I like the simplicity of Gwendolyn Brooks’ “The Bean Eaters,” but notice also the subtle rhyming and the long last line’s break in structure and expectation, all of which adds complexity and surprise. Why the details Brooks’ selects in that final line? Why this ordering of them? Why end the poem on “fringes”?
Her characters are nothing like me and everything like me—as well as scores of other people I’ve known. We might compare it to Ciardi’s “For Instance” (Banjo52, Feb. 17). Both poems outline kinds of people and patterns of lives, but both works also manage to see their characters as individuals. Don't they?

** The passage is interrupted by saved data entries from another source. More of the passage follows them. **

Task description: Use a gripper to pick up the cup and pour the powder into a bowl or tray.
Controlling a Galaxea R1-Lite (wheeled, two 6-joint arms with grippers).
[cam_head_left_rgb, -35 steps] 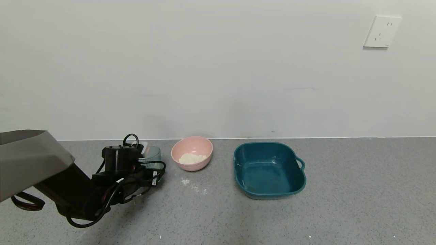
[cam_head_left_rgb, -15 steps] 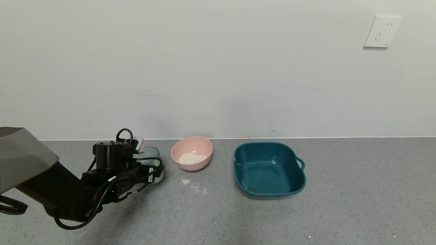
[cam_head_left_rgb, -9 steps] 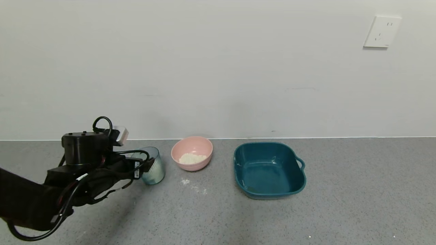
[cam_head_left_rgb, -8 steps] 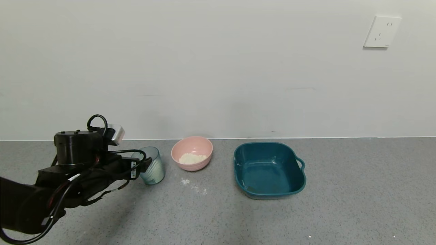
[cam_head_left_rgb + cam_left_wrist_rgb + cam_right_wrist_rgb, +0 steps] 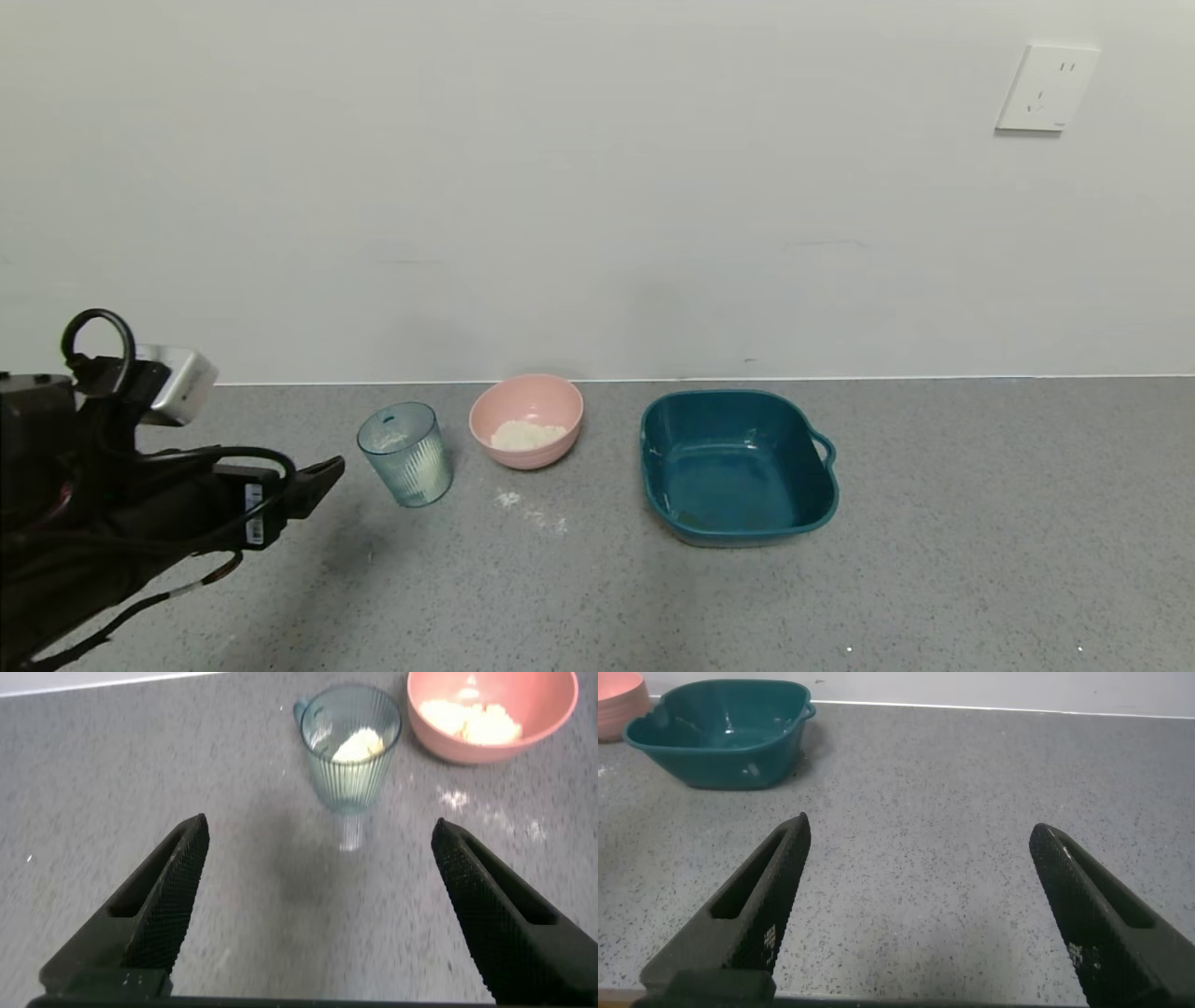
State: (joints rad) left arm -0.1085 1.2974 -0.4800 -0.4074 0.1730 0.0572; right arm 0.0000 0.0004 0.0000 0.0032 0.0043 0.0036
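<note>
The ribbed pale blue-green cup (image 5: 405,455) stands upright on the grey counter, left of the pink bowl (image 5: 527,420). The cup also shows in the left wrist view (image 5: 350,749), with white residue inside. White powder (image 5: 527,434) lies in the pink bowl (image 5: 490,711). My left gripper (image 5: 322,474) is open and empty, to the left of the cup and apart from it; in its wrist view (image 5: 318,831) the cup stands beyond the fingertips. My right gripper (image 5: 920,831) is open and empty, out of the head view.
A dark teal square tray (image 5: 736,465) with a handle stands right of the bowl, also in the right wrist view (image 5: 719,730). Spilled powder specks (image 5: 530,512) lie on the counter in front of the bowl. A wall stands close behind.
My left gripper has let go of the cup and drawn back to the left. The cup stays standing on the counter.
</note>
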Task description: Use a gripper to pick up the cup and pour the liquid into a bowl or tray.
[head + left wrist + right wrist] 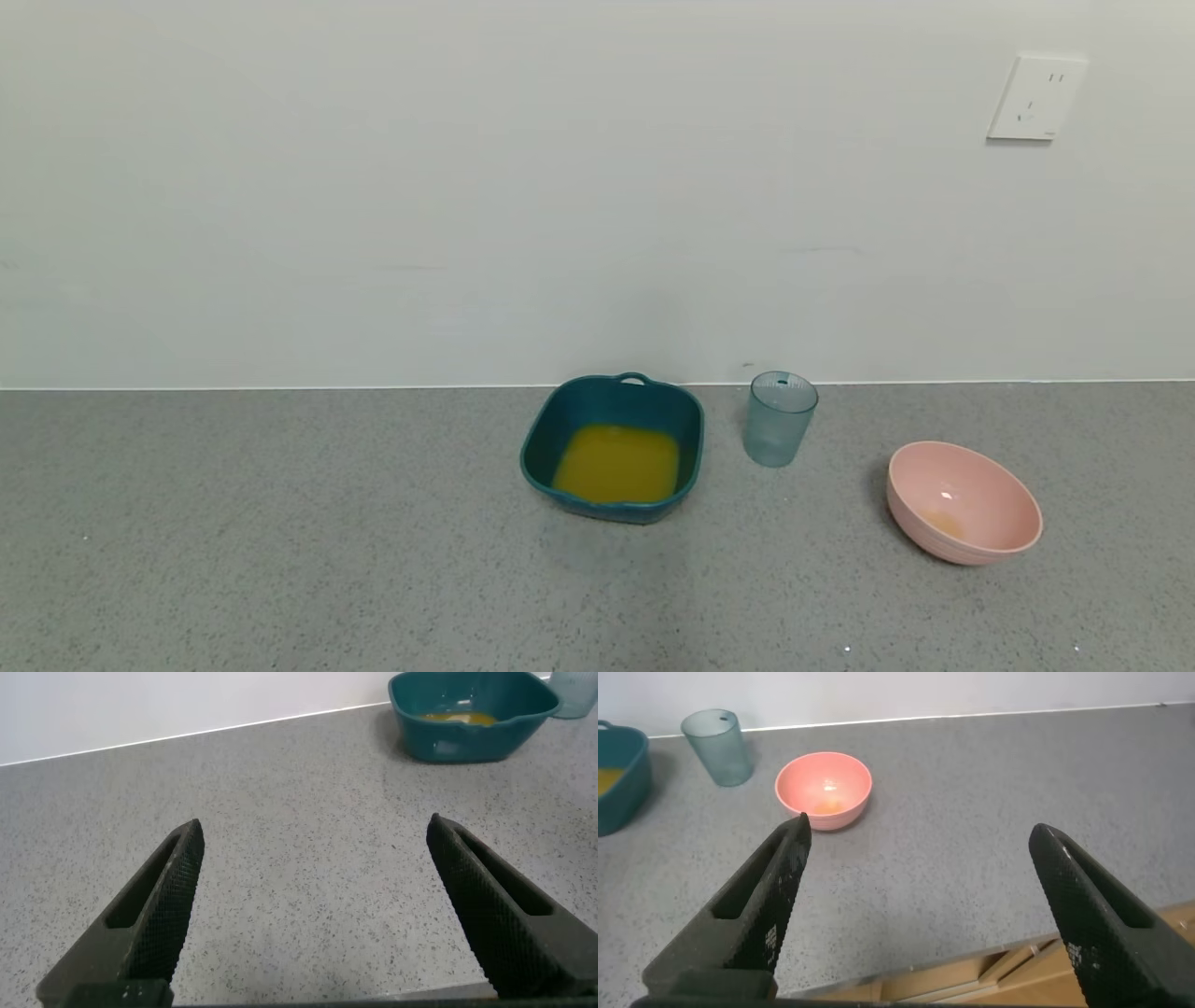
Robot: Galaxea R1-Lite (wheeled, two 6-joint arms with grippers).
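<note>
Translucent ribbed cup [780, 418]: head view, upright on counter [280, 541] just beside teal basin [611, 446] holding orange liquid [618, 463]; looks empty, light, slick, squeezable; grip mid-wall. Left wrist view: left gripper [313, 915] spread, empty. Right wrist view: right gripper [920, 910] spread, empty, well short of cup.

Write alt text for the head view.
On a grey speckled counter against a white wall, a teal basin holds orange-yellow liquid. Beside it stands an upright, apparently empty blue-green cup, with a tilted pink bowl farther right. No gripper appears.
</note>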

I don’t think I could care this much about a mere category of human. For some reason—is it the poets’ affection for their characters?—neither poem shrinks its people to types or formulas; they are humans with histories, and they matter, even though they also represent thousands with roughly similar histories.
The Bean Eaters by Gwendolyn Brooks : Poetry Magazine [poem/magazine] : Find Poems and Poets. Discover Poetry.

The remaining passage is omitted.